▸ Activity:
Within the data below, how many lines contain "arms"? Reply with the number only.

Task input section start

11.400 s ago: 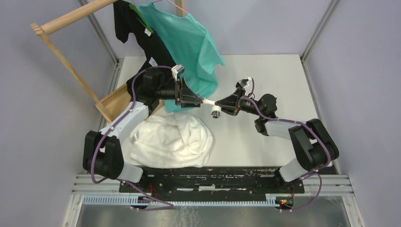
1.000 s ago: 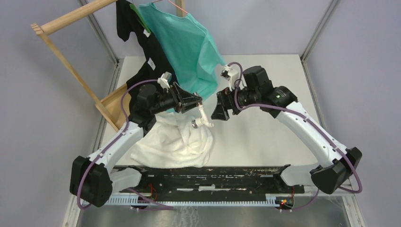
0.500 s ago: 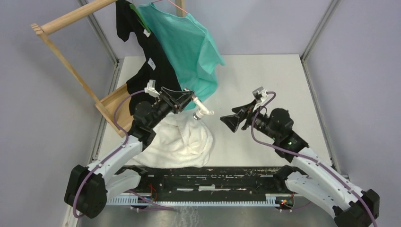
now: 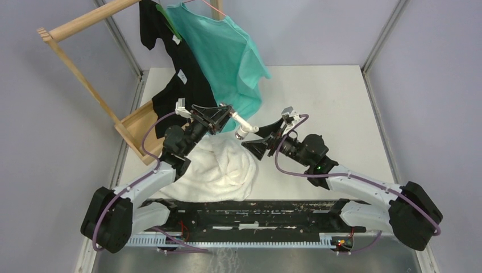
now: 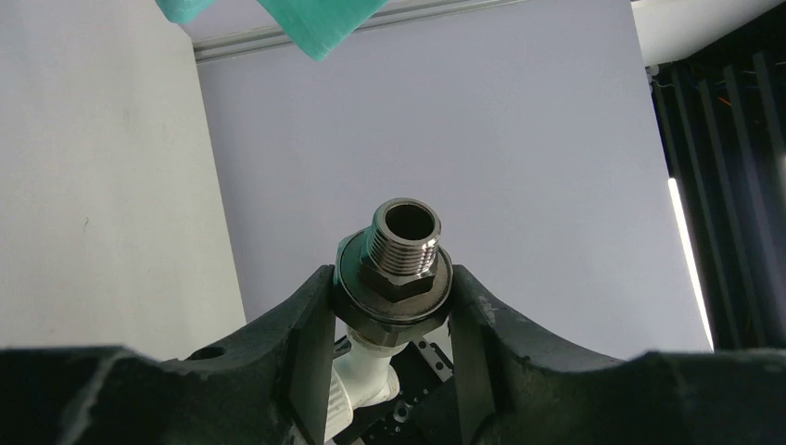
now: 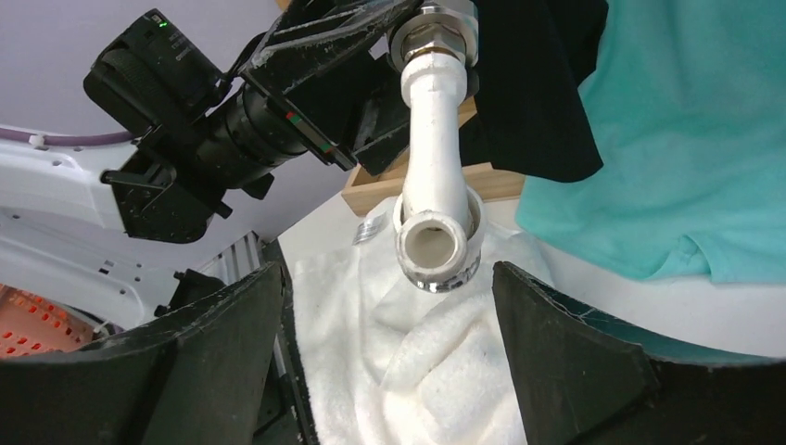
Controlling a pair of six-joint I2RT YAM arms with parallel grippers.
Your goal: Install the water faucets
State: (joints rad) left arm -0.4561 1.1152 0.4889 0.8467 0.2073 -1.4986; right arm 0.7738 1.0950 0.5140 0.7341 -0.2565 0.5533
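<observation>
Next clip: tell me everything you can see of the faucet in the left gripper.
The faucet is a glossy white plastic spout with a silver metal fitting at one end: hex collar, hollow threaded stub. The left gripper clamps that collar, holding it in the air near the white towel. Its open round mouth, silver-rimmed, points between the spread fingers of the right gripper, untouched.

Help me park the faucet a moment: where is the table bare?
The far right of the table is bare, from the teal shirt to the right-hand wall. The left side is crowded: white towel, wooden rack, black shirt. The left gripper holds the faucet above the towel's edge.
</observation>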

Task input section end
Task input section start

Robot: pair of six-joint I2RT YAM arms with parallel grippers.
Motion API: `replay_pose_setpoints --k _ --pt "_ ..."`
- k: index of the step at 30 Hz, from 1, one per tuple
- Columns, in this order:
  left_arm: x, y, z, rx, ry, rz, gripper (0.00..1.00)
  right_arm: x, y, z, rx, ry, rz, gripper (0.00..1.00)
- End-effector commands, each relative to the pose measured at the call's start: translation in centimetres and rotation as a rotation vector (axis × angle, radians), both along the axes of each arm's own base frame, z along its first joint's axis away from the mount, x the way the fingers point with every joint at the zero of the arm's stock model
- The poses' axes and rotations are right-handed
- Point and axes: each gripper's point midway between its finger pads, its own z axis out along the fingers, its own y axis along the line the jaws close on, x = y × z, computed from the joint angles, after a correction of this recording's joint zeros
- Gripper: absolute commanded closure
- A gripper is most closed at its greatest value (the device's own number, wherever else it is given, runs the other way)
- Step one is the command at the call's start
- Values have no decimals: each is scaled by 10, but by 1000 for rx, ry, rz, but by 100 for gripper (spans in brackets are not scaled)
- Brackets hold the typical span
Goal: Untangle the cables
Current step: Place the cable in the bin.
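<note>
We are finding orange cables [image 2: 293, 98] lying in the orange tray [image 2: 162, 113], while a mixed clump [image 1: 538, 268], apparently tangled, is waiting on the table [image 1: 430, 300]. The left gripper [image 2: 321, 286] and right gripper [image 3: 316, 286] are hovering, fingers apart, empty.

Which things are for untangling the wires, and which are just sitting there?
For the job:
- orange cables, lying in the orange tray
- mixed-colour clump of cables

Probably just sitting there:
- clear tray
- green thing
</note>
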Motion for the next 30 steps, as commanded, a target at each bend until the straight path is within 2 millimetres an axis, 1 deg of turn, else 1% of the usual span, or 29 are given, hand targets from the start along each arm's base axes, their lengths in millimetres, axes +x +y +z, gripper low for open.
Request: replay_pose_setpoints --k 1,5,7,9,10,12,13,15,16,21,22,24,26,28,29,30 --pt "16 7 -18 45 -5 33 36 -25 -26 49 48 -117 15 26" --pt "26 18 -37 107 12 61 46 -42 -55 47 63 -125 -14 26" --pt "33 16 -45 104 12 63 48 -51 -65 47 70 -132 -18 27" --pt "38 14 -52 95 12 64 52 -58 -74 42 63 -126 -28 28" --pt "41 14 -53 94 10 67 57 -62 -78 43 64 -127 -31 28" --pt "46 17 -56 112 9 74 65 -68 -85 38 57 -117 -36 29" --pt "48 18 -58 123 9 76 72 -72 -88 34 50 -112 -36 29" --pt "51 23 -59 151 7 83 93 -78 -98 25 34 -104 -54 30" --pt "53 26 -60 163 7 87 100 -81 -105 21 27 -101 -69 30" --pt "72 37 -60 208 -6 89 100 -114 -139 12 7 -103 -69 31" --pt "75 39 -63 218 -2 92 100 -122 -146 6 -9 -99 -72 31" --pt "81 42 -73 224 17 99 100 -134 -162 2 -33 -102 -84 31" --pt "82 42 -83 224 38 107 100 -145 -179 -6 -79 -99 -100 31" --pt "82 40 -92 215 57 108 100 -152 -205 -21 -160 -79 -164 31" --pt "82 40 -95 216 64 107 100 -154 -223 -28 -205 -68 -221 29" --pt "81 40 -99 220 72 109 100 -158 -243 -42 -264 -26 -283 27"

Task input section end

▸ Answer for this exercise:
2